Researchers from UC Berkeley and ETH Zurich have demonstrated how OpenAI’s GPT-4-powered language model can be applied in robotics to teach budget-friendly robot arms to perform real-world tasks, like cleaning up spills.
In a video shared by Jannik Grothusen, a roboticist from UC Berkeley, a robot arm is seen identifying a sponge and a spill in front of it, responding in fluent English with, “I see a sponge and a small spill on a surface.” When instructed to clean the table, the robot explains its plan, saying, “I’ll use the robot arm to clean the table surface. First, I’ll check for available motion skills to pick up the sponge and wipe the table, then I’ll execute the sequence to clean the spill.” The robot then smoothly picks up the sponge and proceeds to clean it, just as promised.
The project required only four days to build and a $250 investment in open-source robot arms, demonstrating the increasing accessibility of robotics.
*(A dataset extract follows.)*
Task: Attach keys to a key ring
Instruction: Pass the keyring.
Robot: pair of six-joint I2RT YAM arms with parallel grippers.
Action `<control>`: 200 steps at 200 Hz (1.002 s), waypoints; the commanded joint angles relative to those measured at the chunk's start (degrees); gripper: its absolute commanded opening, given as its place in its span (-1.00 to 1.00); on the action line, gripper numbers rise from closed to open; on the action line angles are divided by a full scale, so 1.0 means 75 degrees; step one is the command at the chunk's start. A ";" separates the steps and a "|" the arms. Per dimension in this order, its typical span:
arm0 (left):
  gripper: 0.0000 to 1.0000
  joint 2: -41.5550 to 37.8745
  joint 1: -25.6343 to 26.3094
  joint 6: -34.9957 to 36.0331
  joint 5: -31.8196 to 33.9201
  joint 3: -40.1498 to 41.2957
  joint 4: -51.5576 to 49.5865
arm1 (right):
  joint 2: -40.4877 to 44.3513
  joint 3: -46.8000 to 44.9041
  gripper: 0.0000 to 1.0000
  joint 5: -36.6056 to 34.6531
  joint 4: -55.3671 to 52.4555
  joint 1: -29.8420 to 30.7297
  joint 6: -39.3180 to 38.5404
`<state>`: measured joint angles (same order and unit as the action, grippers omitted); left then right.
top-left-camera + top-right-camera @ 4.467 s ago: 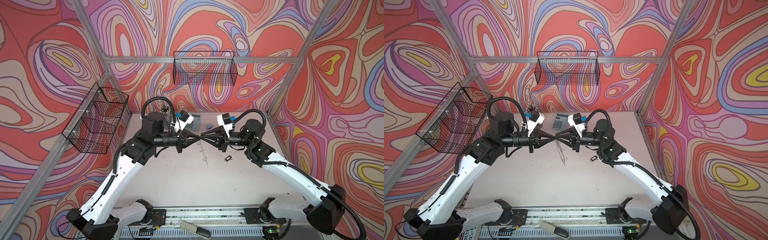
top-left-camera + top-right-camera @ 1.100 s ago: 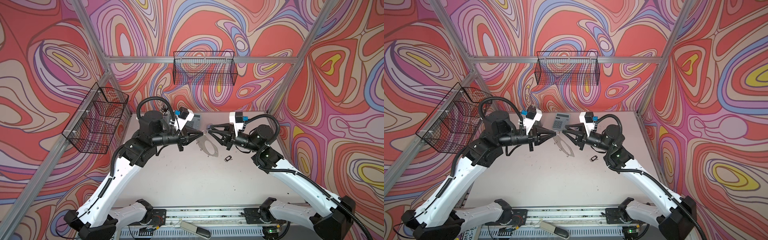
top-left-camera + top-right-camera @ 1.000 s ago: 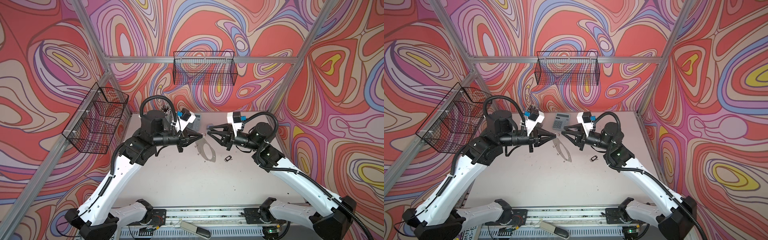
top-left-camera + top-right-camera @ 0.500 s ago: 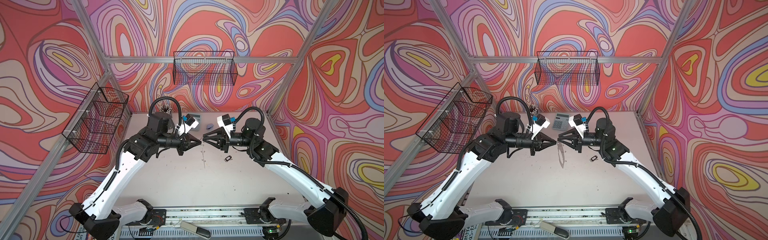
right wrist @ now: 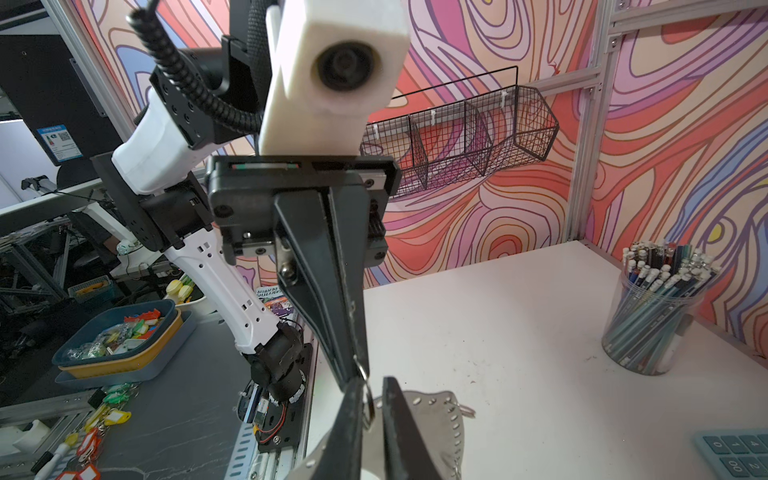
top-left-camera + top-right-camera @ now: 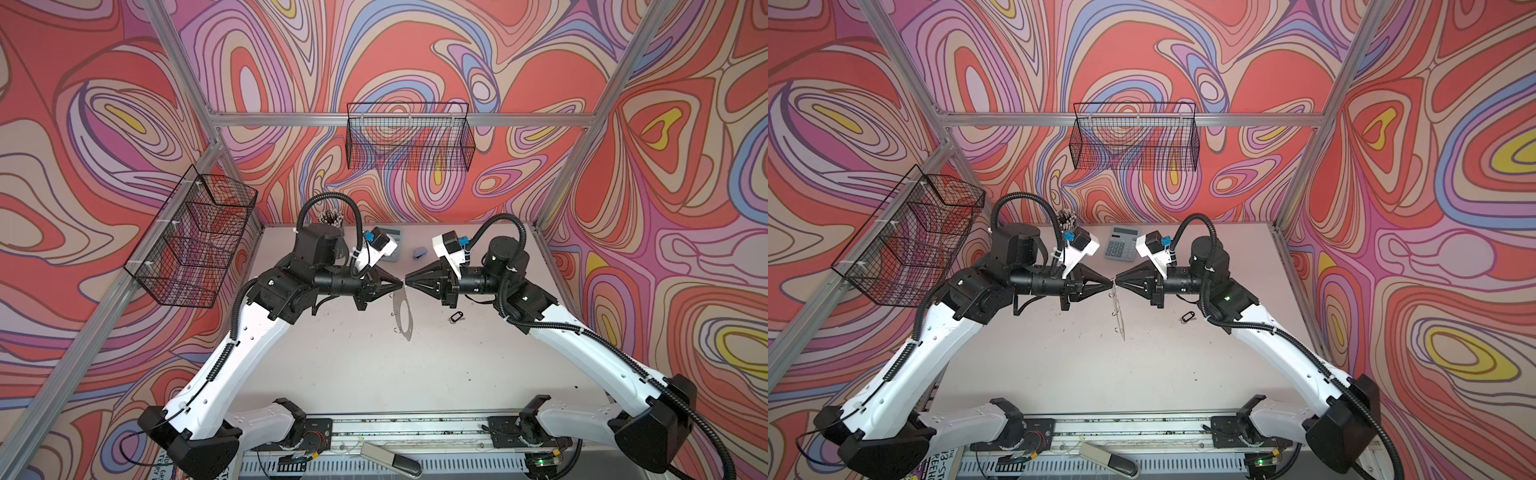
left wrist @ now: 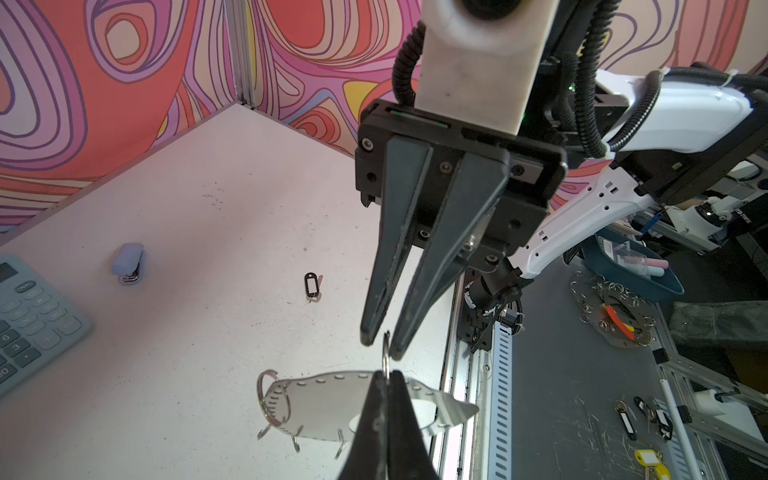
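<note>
Change: the right gripper [image 6: 408, 279], whose jaws were spread half a second earlier, is now drawn in tip to tip against the left gripper [image 6: 401, 284] at the centre of both top views.
Left gripper: clenched on a small wire loop on the rim of the key ring [image 7: 324, 403].
Right gripper: closed onto the same wire loop [image 7: 386, 349], with only a sliver of gap left between its tips in the left wrist view. How firmly the loop is pinched cannot be told.
Key ring: hung in the air just below the meeting tips and clear of the table [image 6: 353, 365]. It is seen almost edge-on in a top view [image 6: 1119, 311].
Keys: left lying on the table, right of centre in a top view [image 6: 455, 316]. They are well apart from the ring and not held by anything.
Meaning: the loop is judged to be held from both sides, either to be steadied or to be passed across. No key has been threaded yet, so the task is judged to be at an early stage.
Back wall basket [image 6: 409, 137]: nothing is seen inside it.
Side wall basket [image 6: 191, 241]: it is divided into compartments, and nothing is seen in them.
Pencil cup [image 5: 656, 324]: a clear cup at the right of the right wrist view, packed with upright pencils.
Blue tray [image 5: 120, 336]: set outside the table at the lower left of the right wrist view and filled with coloured tags.
</note>
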<state>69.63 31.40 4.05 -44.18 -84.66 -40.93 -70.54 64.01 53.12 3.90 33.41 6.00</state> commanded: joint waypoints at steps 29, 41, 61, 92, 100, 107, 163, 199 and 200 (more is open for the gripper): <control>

According to Grothusen, the robot’s actions were guided by a framework called LangChain—a “multimode agent” that translated GPT-4’s language input into actionable robot movements through reinforcement training.
In a LinkedIn post, Grothusen described the experiment as a “proof-of-concept for a robot control architecture,” demonstrating how visual language models can facilitate human-robot interaction, reasoning, and task orchestration. This achievement shows the transformative potential of open-source robotics combined with advanced AI language models.
Although it remains to be seen if this concept will evolve into fully functional household cleaning robots, the project serves as a promising foundation for future developments in affordable, practical robotics.